▶ [DESCRIPTION OF THE TASK] Each of the lines below must be restated exactly.

[INFORMATION SUPPLIED — start]

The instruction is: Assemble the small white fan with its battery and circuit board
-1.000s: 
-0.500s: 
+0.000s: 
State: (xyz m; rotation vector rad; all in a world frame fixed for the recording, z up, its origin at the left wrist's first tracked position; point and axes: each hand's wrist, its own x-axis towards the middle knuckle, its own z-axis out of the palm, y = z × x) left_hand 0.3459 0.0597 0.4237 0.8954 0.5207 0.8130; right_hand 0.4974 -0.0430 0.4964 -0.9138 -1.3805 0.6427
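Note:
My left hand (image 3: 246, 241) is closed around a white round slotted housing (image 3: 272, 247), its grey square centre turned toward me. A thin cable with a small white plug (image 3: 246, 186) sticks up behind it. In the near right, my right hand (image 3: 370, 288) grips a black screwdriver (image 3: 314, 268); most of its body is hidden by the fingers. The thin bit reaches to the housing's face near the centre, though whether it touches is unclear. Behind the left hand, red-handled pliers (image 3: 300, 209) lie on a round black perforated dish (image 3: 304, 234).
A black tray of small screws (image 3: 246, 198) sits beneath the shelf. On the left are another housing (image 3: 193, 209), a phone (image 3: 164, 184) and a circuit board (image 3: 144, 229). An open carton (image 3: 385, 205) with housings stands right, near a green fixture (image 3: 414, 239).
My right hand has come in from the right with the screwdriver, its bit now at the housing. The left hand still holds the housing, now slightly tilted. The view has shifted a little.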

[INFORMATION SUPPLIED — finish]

▶ [YOUR RESPONSE]
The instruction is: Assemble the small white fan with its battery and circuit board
-1.000s: 
-0.500s: 
+0.000s: 
State: (xyz m; rotation vector rad; all in a world frame fixed for the recording, z up, its origin at the left wrist's first tracked position; point and axes: each hand's wrist, its own x-axis towards the middle knuckle, its own z-axis out of the palm, y = z × x) left_hand 0.3459 0.0597 0.4237 0.8954 0.5207 0.8130; right_hand 0.4974 -0.0430 0.4964 -0.9138 -1.3805 0.6427
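Note:
My left hand (image 3: 246, 241) is closed around a white round slotted housing (image 3: 272, 247), its grey square centre turned toward me. A thin cable with a small white plug (image 3: 246, 186) sticks up behind it. In the near right, my right hand (image 3: 370, 288) grips a black screwdriver (image 3: 314, 268); most of its body is hidden by the fingers. The thin bit reaches to the housing's face near the centre, though whether it touches is unclear. Behind the left hand, red-handled pliers (image 3: 300, 209) lie on a round black perforated dish (image 3: 304, 234).
A black tray of small screws (image 3: 246, 198) sits beneath the shelf. On the left are another housing (image 3: 193, 209), a phone (image 3: 164, 184) and a circuit board (image 3: 144, 229). An open carton (image 3: 385, 205) with housings stands right, near a green fixture (image 3: 414, 239).
My right hand has come in from the right with the screwdriver, its bit now at the housing. The left hand still holds the housing, now slightly tilted. The view has shifted a little.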

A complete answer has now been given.